YOUR OBJECTIVE: Copy out the entries below exactly as they stand, but only from the line containing "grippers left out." through the line containing "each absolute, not".

STUDY MATERIAL:

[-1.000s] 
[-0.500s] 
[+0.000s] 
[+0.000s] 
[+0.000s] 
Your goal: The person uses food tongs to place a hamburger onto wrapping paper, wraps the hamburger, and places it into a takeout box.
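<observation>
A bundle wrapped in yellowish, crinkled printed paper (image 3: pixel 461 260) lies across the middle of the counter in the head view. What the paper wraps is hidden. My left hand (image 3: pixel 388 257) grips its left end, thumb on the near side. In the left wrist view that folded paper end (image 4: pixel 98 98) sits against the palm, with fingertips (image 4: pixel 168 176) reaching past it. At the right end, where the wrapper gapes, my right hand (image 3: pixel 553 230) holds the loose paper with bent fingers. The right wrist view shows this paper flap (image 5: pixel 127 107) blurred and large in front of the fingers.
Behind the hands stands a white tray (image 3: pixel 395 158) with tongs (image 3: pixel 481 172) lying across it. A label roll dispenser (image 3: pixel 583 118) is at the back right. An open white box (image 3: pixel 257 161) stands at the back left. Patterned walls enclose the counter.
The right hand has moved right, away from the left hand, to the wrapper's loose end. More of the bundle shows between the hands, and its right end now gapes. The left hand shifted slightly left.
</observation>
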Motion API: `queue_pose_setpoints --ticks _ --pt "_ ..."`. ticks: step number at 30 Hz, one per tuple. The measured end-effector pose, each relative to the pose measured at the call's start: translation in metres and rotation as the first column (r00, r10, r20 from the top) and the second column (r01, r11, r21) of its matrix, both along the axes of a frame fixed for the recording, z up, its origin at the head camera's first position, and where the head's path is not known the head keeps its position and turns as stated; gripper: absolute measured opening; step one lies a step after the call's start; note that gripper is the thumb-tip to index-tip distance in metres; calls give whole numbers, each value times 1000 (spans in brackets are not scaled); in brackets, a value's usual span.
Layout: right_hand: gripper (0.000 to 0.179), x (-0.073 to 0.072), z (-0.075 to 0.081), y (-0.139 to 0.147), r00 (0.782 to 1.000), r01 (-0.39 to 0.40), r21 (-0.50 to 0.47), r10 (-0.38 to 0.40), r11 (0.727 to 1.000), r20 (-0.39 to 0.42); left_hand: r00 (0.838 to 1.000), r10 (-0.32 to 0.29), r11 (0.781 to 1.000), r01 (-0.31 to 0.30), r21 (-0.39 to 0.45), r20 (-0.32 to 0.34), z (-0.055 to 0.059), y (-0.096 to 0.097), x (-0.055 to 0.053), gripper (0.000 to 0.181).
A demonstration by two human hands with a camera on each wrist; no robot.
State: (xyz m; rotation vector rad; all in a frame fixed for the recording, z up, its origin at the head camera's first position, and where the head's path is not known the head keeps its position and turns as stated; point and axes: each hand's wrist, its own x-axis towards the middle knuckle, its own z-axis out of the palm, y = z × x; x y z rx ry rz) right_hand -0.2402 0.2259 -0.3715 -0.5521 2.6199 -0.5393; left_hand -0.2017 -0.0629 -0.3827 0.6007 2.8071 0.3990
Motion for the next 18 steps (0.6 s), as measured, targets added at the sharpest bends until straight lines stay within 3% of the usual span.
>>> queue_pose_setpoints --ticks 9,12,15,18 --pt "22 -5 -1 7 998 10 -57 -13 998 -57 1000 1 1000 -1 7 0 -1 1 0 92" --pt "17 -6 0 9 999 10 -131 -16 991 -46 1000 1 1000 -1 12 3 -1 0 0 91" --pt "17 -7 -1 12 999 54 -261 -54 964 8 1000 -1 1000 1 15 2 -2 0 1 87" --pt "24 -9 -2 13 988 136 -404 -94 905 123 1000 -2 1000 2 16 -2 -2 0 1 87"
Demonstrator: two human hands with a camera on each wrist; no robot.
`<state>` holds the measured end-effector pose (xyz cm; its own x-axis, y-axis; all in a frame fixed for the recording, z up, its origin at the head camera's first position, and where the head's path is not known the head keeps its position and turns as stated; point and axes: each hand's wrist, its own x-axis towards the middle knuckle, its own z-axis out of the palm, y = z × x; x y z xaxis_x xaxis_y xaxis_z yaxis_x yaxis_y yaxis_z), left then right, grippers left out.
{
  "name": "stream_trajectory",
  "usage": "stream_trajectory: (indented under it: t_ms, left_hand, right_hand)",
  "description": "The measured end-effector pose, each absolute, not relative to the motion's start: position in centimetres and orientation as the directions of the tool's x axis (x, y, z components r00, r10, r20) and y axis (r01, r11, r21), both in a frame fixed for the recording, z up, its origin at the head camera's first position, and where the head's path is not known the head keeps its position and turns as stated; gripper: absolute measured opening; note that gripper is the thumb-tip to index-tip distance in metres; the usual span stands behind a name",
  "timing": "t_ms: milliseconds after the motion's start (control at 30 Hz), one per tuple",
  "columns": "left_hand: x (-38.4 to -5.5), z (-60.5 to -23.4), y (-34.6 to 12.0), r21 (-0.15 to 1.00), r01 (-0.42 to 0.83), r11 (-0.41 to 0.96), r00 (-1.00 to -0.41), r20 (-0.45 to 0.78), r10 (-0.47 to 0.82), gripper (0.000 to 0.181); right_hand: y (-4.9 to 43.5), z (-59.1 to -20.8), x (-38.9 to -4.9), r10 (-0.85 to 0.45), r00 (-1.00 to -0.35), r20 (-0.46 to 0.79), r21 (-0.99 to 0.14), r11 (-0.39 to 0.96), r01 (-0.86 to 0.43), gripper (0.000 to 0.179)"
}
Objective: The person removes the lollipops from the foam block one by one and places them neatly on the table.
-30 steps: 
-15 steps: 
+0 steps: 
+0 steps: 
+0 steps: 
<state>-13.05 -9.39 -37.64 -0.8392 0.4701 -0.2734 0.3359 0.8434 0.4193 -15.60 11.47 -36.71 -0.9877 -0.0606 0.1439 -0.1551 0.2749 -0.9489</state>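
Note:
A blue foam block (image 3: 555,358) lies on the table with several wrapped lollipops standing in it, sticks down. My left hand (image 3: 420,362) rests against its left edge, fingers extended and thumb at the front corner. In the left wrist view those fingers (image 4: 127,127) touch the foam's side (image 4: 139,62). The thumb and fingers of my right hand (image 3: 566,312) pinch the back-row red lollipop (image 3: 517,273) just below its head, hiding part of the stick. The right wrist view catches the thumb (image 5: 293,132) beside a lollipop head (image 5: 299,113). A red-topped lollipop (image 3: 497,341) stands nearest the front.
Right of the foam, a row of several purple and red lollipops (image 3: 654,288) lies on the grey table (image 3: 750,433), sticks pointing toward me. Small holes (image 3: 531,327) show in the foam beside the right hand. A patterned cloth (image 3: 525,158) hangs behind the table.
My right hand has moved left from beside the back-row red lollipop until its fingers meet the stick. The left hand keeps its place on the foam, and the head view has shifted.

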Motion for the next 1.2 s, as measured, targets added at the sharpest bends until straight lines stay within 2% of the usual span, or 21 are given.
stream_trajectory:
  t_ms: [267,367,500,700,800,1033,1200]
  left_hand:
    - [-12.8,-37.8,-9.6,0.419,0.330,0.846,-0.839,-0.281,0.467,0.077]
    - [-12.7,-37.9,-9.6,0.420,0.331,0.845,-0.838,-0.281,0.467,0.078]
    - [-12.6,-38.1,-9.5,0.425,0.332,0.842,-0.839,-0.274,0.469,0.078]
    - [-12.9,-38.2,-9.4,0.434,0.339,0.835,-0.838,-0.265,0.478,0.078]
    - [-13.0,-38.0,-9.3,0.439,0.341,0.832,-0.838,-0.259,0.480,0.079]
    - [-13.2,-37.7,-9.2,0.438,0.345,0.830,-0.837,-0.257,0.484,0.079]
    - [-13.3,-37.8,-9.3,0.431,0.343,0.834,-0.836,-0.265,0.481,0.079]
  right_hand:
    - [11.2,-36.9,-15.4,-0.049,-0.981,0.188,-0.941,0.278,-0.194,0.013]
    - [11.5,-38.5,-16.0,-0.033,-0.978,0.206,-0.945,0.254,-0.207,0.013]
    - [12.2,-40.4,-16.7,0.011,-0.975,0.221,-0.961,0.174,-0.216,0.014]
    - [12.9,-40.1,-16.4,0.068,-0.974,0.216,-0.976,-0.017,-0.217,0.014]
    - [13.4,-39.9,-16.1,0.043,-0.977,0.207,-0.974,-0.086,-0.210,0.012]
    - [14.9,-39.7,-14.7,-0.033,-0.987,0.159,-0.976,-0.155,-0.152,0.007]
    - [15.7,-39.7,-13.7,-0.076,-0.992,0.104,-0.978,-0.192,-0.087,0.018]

ANSWER TO THE PROBLEM:
`<state>` holds the measured end-effector pose (xyz cm; its own x-axis, y-axis; all in a frame fixed for the recording, z up, its origin at the head camera's first position, and where the head's path is not known the head keeps its position and turns as stated; point and axes: each hand's wrist, its own x-axis towards the middle knuckle, its own z-axis out of the palm, y = z × x; x y z xaxis_x xaxis_y xaxis_z yaxis_x yaxis_y yaxis_z), left then right, grippers left out.
{
  "name": "stream_trajectory",
  "usage": "stream_trajectory: (indented under it: t_ms, left_hand, right_hand)",
  "description": "The measured end-effector pose, each absolute, not relative to the motion's start: position in centimetres and orientation as the directions of the tool's x axis (x, y, z components r00, r10, r20) and y axis (r01, r11, r21), both in a frame fixed for the recording, z up, its origin at the head camera's first position, and where the head's path is not known the head keeps its position and turns as stated; gripper: absolute measured opening; note that gripper is the thumb-tip to index-tip distance in metres; the usual span stands behind a name",

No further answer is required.